I'm starting to have visions again and the voices are coming back. No where near as bad as before but they're coming. It started yesterday morning when I walked into school. I thought I saw a friend of mine who hung himself three years ago in the hall. It was a flicker but it was still there.

As the day went on, I swear I kept seeing him. I don't know why it's this particular friend but yeah. And he's still kind of like hanging around today too. Not there all the time and not clear, just a flicker really but he's there.

As if that's not bad enough, my brain feels like it's trying to explode or kill itself or eat itself or something equally weird. I've had a constant ache in my head all week, sometimes it blossoms into a full out migrane but it's always...there.

I also find myself really worked up for some reason. Stressed I guess. I'm always clentching my jaw and hands too tight and just over all tense.

What definately doesn't help the situation is one of my good guy friends has decided he wants me. I mean, we kind of had a thing, (it's complicated) and now he's decided he doesn't want me and my fiancee to get married and he's trying to break it off.

Icing on the cake: My fiancee is pregnant. And before anyone says anything about protection, I have super sperm. I s**t you not. I was wearing a condom properly and she was on birth control. And we only had actual penitration sex twice while she was visiting for Christmas holidays. This happened with my son too.
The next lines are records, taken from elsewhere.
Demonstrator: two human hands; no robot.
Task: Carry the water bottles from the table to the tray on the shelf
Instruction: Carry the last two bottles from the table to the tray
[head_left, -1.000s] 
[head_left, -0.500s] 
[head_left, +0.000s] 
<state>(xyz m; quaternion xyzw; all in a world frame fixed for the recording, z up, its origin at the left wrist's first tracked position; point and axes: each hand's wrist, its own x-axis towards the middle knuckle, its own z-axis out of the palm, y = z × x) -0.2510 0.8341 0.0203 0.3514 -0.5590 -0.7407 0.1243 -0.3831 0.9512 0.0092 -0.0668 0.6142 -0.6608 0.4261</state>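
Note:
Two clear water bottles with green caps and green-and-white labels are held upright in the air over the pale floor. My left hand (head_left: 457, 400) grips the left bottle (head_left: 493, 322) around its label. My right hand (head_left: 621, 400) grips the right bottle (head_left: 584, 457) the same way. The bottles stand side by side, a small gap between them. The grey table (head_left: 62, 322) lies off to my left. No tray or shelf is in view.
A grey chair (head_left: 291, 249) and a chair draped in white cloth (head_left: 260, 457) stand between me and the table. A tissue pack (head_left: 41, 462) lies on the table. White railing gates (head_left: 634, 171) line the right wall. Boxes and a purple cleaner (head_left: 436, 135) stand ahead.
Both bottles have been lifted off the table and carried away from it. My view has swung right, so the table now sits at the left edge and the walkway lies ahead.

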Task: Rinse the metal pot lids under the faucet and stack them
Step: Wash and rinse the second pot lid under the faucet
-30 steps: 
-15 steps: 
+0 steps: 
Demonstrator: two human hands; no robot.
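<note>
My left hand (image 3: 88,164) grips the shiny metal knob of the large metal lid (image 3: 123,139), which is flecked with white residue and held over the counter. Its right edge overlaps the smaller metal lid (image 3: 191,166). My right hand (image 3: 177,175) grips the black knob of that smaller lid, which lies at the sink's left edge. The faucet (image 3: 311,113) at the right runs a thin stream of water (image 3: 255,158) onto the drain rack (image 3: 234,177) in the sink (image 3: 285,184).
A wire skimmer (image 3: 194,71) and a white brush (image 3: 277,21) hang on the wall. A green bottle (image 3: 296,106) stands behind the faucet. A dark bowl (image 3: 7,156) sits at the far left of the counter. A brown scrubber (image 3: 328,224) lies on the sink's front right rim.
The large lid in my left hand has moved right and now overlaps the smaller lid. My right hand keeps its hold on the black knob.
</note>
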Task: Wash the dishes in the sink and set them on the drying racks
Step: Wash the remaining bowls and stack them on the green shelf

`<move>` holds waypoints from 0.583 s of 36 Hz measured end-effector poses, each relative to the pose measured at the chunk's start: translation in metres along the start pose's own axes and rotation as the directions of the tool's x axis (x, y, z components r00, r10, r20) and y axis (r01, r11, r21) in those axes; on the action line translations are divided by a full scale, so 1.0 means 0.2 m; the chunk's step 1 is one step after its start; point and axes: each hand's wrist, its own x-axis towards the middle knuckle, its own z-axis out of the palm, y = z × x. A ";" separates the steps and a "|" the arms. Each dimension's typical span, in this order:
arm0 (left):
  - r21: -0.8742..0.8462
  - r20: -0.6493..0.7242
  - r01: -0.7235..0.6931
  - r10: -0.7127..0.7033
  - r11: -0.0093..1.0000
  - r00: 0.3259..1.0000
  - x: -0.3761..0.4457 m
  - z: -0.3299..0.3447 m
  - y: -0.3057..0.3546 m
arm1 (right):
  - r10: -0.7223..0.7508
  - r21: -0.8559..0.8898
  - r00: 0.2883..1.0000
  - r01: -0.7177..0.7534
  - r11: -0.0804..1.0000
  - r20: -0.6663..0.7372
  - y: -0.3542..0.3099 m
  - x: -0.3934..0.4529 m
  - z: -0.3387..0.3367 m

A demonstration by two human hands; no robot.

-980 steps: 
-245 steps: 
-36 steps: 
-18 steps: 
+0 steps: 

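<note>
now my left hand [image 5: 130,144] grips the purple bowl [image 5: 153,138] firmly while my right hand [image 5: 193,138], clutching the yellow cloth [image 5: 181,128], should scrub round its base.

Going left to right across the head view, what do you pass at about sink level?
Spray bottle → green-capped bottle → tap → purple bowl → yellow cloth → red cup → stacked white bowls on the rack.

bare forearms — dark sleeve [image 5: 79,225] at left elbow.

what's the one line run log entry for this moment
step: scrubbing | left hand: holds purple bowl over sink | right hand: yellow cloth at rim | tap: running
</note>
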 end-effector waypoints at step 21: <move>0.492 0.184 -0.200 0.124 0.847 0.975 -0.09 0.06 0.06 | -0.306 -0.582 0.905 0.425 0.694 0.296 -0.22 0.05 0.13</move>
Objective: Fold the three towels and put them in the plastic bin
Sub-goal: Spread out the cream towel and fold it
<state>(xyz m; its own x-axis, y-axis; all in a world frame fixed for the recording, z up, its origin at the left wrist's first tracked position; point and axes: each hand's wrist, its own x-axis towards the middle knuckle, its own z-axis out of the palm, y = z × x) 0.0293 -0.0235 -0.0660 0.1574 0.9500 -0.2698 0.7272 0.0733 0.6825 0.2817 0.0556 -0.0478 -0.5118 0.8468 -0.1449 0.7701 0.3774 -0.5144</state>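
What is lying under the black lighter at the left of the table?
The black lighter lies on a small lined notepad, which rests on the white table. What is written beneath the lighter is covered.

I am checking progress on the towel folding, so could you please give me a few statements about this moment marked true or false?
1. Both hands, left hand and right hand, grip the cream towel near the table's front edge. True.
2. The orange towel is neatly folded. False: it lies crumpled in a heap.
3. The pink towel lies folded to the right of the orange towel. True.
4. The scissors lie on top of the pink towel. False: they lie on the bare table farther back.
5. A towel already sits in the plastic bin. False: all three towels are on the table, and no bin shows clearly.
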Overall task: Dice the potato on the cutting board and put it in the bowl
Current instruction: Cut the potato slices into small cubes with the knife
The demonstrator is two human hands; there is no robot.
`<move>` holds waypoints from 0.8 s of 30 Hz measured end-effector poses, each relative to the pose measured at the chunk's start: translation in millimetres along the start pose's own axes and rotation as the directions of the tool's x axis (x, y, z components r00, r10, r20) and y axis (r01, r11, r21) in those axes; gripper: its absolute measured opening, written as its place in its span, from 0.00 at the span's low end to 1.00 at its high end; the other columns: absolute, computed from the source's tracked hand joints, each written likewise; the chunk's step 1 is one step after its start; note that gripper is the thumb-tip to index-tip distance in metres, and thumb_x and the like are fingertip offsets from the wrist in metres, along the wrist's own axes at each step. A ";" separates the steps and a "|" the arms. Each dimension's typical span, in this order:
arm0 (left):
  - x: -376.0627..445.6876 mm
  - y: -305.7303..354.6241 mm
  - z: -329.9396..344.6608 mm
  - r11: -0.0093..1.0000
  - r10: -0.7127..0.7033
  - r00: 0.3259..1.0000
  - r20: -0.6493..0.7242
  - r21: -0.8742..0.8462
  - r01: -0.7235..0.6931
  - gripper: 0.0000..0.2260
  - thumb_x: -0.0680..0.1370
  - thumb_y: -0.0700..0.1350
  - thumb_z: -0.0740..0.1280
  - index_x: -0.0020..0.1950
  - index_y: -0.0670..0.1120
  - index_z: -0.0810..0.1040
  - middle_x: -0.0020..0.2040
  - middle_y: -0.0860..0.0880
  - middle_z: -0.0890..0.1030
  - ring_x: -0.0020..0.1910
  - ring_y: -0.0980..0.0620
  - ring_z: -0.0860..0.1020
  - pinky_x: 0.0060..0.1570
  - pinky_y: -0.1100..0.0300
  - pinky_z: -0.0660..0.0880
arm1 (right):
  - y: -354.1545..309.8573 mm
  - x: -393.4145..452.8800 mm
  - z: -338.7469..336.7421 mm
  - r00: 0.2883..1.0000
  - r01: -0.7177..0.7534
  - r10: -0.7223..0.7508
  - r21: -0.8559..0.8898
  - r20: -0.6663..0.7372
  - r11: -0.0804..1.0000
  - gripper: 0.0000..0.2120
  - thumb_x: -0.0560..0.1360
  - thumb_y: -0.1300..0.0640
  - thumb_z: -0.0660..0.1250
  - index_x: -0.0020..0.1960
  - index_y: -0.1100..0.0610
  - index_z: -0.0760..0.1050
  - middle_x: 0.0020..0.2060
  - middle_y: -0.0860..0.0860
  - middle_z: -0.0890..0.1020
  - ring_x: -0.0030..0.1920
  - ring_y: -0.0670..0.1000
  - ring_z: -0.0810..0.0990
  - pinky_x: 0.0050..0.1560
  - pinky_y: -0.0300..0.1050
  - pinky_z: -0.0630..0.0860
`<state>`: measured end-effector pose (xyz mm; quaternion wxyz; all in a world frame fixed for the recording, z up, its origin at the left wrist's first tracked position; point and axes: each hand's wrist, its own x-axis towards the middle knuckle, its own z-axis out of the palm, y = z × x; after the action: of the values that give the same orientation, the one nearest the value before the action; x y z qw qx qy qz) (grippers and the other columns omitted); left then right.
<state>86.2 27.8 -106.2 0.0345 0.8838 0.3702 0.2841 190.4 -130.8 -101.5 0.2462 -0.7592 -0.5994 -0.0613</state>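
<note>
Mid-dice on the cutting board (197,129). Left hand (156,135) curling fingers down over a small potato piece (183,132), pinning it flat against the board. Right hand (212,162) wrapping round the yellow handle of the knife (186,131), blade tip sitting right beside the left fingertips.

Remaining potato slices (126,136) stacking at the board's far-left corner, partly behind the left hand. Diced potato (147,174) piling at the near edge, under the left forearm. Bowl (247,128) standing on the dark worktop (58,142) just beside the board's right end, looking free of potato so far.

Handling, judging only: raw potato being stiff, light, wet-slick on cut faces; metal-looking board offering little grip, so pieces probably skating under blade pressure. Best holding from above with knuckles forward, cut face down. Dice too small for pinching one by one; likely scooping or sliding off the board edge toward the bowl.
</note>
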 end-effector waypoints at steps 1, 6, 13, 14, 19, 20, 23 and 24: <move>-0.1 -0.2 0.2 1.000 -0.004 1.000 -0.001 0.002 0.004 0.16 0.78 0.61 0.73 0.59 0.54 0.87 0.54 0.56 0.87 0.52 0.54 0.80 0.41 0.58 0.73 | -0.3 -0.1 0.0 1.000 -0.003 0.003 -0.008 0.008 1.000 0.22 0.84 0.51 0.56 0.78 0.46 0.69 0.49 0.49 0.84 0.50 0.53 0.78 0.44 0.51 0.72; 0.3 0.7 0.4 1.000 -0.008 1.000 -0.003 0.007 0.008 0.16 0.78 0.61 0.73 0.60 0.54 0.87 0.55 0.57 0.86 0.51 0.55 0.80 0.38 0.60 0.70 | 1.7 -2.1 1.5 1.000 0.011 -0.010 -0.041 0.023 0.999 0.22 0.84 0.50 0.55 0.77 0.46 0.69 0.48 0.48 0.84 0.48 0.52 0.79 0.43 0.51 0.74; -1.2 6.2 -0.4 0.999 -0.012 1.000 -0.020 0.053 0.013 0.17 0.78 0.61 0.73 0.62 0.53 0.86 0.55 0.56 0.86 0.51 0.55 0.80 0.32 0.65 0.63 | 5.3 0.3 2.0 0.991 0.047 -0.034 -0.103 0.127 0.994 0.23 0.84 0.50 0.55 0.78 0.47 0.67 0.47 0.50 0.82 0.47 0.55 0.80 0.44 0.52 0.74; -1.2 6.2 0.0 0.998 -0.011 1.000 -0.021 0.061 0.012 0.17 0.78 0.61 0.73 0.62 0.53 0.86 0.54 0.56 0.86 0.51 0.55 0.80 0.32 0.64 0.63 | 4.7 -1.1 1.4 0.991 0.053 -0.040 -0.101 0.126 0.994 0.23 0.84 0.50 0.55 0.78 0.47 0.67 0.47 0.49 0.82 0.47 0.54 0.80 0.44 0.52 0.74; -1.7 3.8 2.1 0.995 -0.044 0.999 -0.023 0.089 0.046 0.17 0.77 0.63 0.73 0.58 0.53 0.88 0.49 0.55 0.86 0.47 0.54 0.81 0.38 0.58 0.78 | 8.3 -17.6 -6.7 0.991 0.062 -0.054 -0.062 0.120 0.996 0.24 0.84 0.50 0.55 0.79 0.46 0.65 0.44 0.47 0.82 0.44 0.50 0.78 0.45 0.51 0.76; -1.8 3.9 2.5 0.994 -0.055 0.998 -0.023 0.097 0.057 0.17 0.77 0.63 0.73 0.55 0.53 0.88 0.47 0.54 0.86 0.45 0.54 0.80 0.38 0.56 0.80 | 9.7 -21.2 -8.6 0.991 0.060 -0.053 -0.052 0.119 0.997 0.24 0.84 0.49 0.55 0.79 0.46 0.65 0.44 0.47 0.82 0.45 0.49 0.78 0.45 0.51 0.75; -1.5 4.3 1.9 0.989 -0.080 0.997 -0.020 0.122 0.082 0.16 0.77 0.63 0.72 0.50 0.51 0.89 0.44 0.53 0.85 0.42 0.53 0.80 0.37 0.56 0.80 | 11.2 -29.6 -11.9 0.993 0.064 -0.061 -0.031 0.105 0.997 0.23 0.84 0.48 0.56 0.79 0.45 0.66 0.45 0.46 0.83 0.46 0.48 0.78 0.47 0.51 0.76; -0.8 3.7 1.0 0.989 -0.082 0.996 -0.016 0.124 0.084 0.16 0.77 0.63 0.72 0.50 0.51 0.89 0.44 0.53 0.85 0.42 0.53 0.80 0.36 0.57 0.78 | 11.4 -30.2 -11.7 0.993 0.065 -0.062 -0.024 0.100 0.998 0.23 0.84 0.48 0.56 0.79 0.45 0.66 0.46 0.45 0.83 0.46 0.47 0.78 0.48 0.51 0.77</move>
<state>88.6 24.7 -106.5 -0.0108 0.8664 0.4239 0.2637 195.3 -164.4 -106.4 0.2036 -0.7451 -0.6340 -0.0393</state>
I swear the little swimmers are superman or something...caps and laser vision and all...lol.

The good thing about the last issue is that I planned ahead and have a sort of savings account in place. And she's only about a month along so we still have a good 7 months at least to save. The only thing that got pushed back is the wedding.

The upside is that we did finally find a house we could agree on...it's a bit out of our price range but I can make up the cash pretty quick in 4 solid months of work so it's all good. It's an awesome house too, I'm putting in our offer tomorrow right after school. No one else has gone against us and we're actually getting it about $30,000 CHEAPER than asking price. Because of renovations and stuff, it'll be ready right when we want to move in.

Always a silver lining I guess. So long as I can maintain control of myself till Tuesday, I think I'll be okay. Tuesday I'll see my therapist and I can tell him what's wrong. I all ready called him but he can't get anything free even though he really wants to, knowing how I am and all.

So yes, that is my rant for this...time. I'll probably update soonish. If not, feel free to PM.